- _Your objective_:
Look through the lines below, find those with the word "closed", and copy them.

___ Exercise material

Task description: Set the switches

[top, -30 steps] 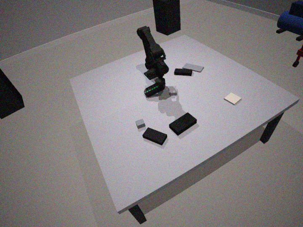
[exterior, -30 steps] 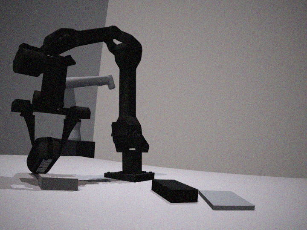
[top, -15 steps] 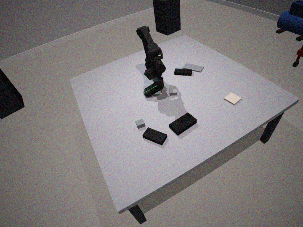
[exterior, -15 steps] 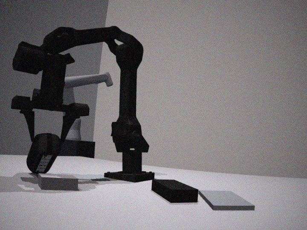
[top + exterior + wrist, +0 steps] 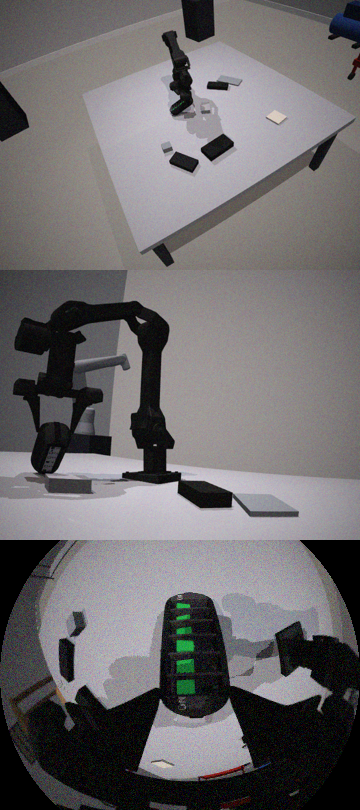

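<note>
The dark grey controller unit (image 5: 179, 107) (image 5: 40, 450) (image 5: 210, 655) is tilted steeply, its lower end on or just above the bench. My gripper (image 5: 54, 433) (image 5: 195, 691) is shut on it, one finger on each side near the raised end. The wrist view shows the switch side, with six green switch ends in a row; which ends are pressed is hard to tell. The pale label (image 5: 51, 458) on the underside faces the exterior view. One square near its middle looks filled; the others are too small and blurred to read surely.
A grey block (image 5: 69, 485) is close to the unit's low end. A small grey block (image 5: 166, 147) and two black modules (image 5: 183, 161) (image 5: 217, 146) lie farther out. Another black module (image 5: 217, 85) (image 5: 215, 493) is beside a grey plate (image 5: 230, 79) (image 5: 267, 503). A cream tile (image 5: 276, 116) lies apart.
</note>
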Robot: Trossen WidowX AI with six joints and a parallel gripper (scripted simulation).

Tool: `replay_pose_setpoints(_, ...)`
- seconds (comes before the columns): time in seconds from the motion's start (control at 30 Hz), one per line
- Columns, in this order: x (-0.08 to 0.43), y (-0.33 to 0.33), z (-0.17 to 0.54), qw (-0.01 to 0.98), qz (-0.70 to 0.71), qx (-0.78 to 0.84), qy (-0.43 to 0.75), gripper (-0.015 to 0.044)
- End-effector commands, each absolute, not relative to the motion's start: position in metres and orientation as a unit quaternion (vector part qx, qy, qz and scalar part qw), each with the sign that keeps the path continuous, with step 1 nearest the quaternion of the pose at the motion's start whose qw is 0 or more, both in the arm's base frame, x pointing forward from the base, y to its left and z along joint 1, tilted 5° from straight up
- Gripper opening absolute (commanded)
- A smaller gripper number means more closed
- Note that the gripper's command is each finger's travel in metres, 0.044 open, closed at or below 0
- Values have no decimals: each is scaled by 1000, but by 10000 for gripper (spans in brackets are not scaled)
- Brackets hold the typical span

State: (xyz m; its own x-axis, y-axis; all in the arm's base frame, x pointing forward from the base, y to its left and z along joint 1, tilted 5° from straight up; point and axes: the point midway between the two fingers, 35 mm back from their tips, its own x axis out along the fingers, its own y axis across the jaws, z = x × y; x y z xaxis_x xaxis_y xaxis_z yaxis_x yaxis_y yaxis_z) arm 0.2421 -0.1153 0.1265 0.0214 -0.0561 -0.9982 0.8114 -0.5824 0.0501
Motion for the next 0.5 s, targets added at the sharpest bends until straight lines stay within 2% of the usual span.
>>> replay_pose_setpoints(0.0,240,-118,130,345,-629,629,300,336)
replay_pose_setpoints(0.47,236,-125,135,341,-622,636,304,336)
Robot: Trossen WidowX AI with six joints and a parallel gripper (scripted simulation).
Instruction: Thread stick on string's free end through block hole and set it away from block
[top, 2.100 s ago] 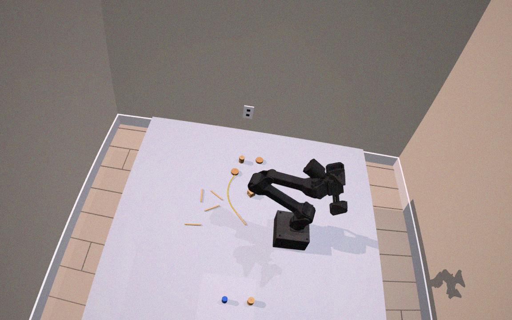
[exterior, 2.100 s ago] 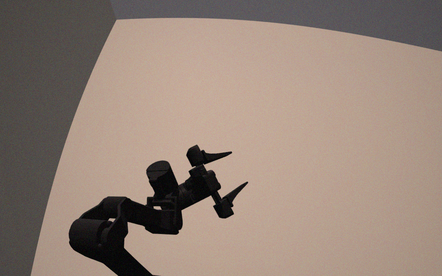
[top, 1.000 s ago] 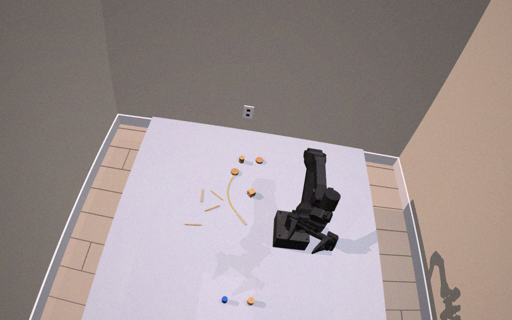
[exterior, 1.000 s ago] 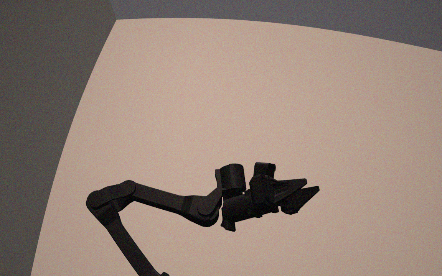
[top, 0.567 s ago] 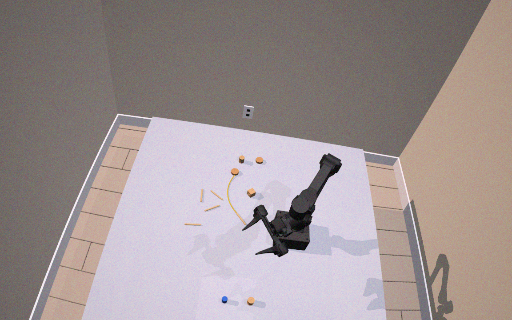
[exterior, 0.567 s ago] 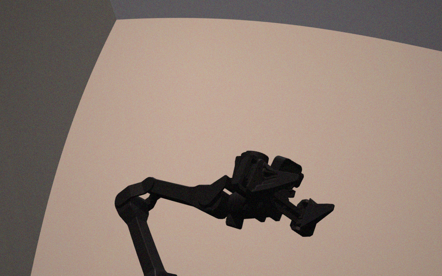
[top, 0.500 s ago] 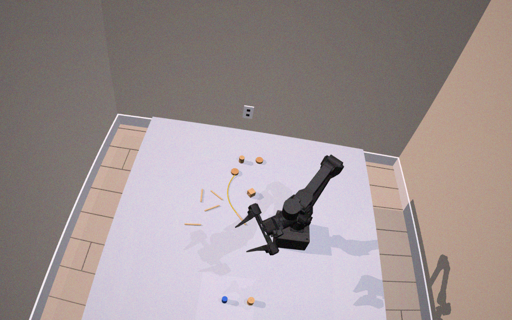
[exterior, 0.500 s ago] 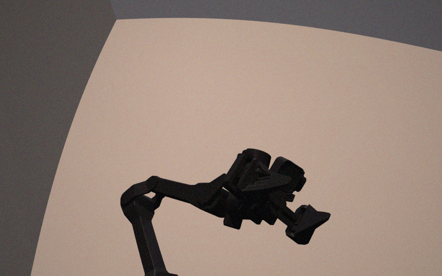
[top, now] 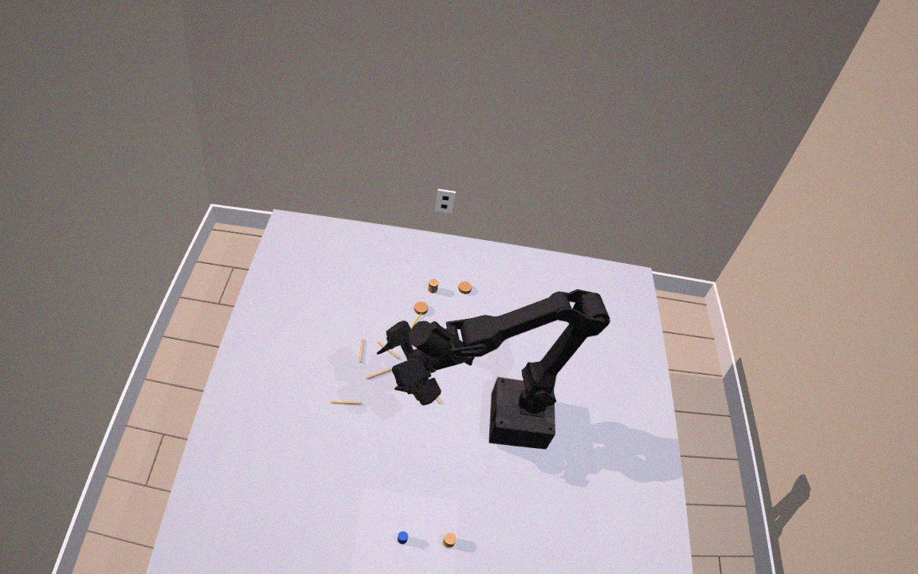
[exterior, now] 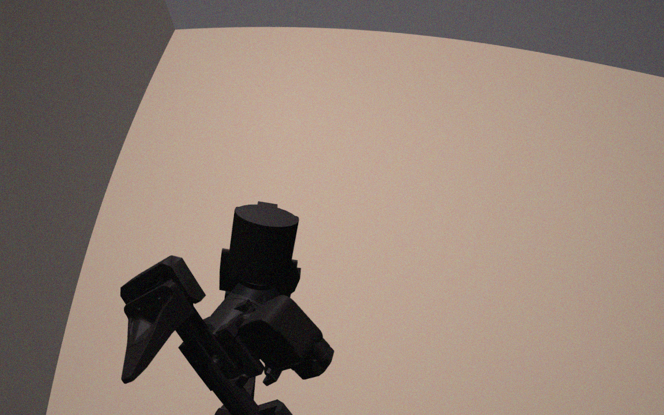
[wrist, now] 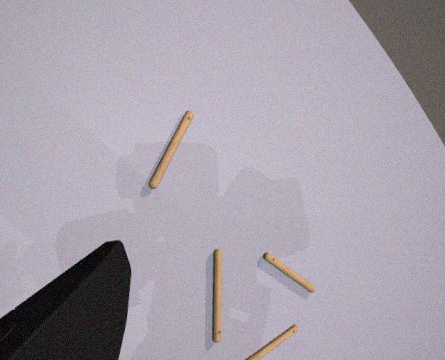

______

- _Result for this exercise_:
- A smaller gripper number means more closed
- Note that the gripper's command is each finger's travel in metres, 0.044 open, closed at or below 0

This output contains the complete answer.